# clones in flower on different light cycle help?



## stinkyelements (Feb 13, 2010)

So I had cloned my girls like a few of you suggested but didnt have the space to veg. and flower, so it was done at another location. They're are 10 of them now a month or so into flower and i just picked them up but it turns out the light schedule they have been on was the opposite of mine currently, meaning light for them went on at 7pm. and off at 7am. Light for my older girls is on 7am and off 7pm. I now have the clones in with mine now is this going to really throw them off, hermie, etc...? They have been in light from about 3pm today and in my setup now will go off at 7..................


----------



## docfishwrinkle (Feb 13, 2010)

theyll be alright to sit in dark til you can get em into your current schedule


----------



## stinkyelements (Feb 13, 2010)

Doc- Really? Thanks for the reassurance, should i not be too concerned?


----------



## docfishwrinkle (Feb 13, 2010)

naw it will be alright


----------



## stinkyelements (Feb 13, 2010)

haha thanks man :hubba:


----------



## legalize_freedom (Feb 13, 2010)

Docs totaly right, let them sit a little longer in the dark cycle, until your lights come on and they will be fine.


----------



## Locked (Feb 13, 2010)

Yeah definitely gve them the extra dark time and then they can just go with your current light schedule...


----------



## stinkyelements (Feb 13, 2010)

LegalizeFreedom and HamsterLewis once again thank you, your awesome

I can put up some yummie pics if you want to check them out


----------



## Locked (Feb 14, 2010)

stinkyelements said:
			
		

> LegalizeFreedom and HamsterLewis once again thank you, your awesome
> 
> I can put up some yummie pics if you want to check them out



Nobody ever says no to pics.......


----------



## stinkyelements (Feb 15, 2010)

I think i might be a little in over my head but its looking good

Any suggestions on how i can work out my setup better. I have a cabinet with a 250watt hps mounted to the top and a cpl cmpct fluoros in a decent size closet but the cabinet now is overloaded with my older girls and they are getting too close to the light. I have the cabinet setup so i can put shelves in, and i would like to get the clones who are under control (even canopy) in there directly under the hps but i obviously dont have the room and dont want to pull the mothers out if they wont get sufficient light or do you think the clones will have enough light where they are? I dont know any suggestions on how i can maintain this better?


----------



## zem (Feb 15, 2010)

theyr lookin nice!  mother plants that are not in flowering can be put under some fluros, if you mean by mothers the flowering plants in the pics then i would saay you certainly shouldnt be diminishing the light intensity to them at all. hope this helps


----------



## stinkyelements (Feb 15, 2010)

Zem- Thanks, Yes the two plants in the cabinet are the mothers in flower, one is just getting too big for comfort and I didnt learn much on LST at that time. I agree I wouldnt want to give them any less light, but the clones are actually further along in flower and i would like them to get the most possible light with what i have also, although they were only under fluoros up until now but i want them to get the max light they can from the hps, just not sure if they will get what im looking for outside the box. Thank you, info definitely helps, still not sure what i can do or if i should do anything.


----------



## zem (Feb 15, 2010)

i think you are underlit, the "mothers" are very big for just one 250w let alone the additional "clones" that are flowering. you need to add more light, IMO these buds are not the right size for 1month old flowers and it's because of overcrowding them under not sufficient lighting. you might wana veg em for less time next grow or add some light. just a tip, we call plants that are vegging and used for cloning "mothers" and we call clones that are flowering flowering plants and clones that are awaiting rooting "clones"  cheers


----------



## stinkyelements (Feb 15, 2010)

I do believe I am underlit now.

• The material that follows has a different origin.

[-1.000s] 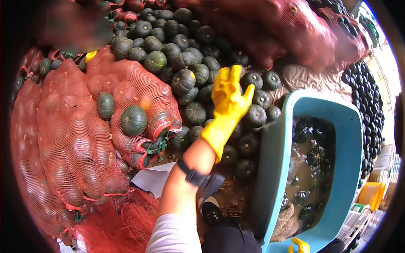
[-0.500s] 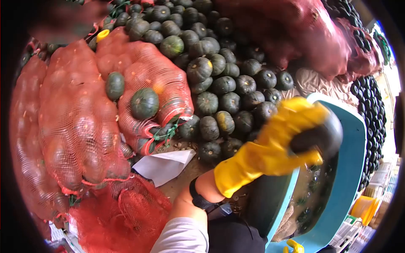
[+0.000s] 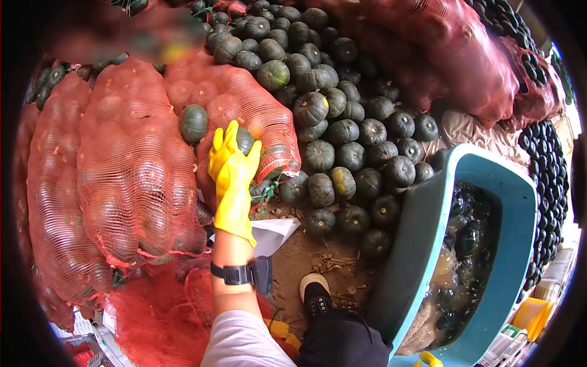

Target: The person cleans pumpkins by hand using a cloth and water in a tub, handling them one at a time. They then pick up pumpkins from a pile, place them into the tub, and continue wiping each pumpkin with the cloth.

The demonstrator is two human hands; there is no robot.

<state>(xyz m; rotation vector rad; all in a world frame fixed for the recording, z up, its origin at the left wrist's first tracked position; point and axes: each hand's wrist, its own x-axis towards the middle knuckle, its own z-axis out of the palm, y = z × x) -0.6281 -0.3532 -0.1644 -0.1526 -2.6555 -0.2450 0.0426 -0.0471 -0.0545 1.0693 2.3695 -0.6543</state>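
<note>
My left hand [image 3: 235, 165], in a yellow rubber glove, has its fingers and thumb around a dark green kabocha squash [image 3: 245, 140] lying on a red mesh sack [image 3: 257, 104]. The palm and fingers hide much of that squash. Just left of it, another kabocha squash [image 3: 194, 123] rests between the sacks. Of my right hand [image 3: 429, 359], only a bit of yellow glove shows at the bottom edge, by the tub. The blue tub [image 3: 400, 251] holds murky water with dark squashes [image 3: 468, 240] in it.
A heap of kabocha squashes [image 3: 321, 156] covers the floor ahead. Full red mesh sacks [image 3: 137, 165] stand at left, and another sack [image 3: 452, 61] at upper right. Loose red netting [image 3: 159, 318] and white paper [image 3: 269, 235] lie near my shoe [image 3: 316, 293].
My left hand has swung left from over the tub to the squash on the sack. The dark squash it held is no longer in it. The view has shifted slightly.
</note>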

Im sorry the clones are only about a month or more from cutting, not in flower, except the one odd looking one, the first of the clones. I do understand a "mother" is what we clone from, and usually stays in veg but i knew beforehand that I dont have the room to do both, so the mothers are just flowering with them now. Next grow I will be sure to veg for less time but this is my first in getting any system down, cloning etc..... These clones were just moved into this room 2 days ago. 
I just dont know what to do with the older ones "mothers" now, the one is just way too big and many bud sites already, they were in 18/6 for 1 1/2 wks and 12/12 for a week now, its too much to maintain though im almost considering chopping her to put the clones directly under the light


----------



## stinkyelements (Feb 15, 2010)

for a better idea of what im trying to work with


----------



## legalize_freedom (Feb 15, 2010)

set your young plants up on milk crates or books or something to get your canopy even, but I agree you need alot more light


----------



## stinkyelements (Feb 15, 2010)

The clones were only under a couple 36w tube flouros and they are nice and frosty i would only think under a 250watt hps and some fluoros they will only do better, as for the bigger ones Im sure i dont have sufficient lighting to produce what i could at all with them, but wont i will still make out with this for now?


----------



## Locked (Feb 15, 2010)

Why don't you try and lst the taller plants? I use pipe cleaners and drill holes around the lip of the pots....


----------



## stinkyelements (Feb 15, 2010)

HL- I actually had started some lst but a little too late when u mentioned it to me before, maybe I can try to do some more and see if I can make it work better for me, the taller one was the problem for me.


----------



## Locked (Feb 15, 2010)

stinkyelements said:
			
		

> HL- I actually had started some lst but a little too late when u mentioned it to me before, maybe I can try to do some more and see if I can make it work better for me, the taller one was the problem for me.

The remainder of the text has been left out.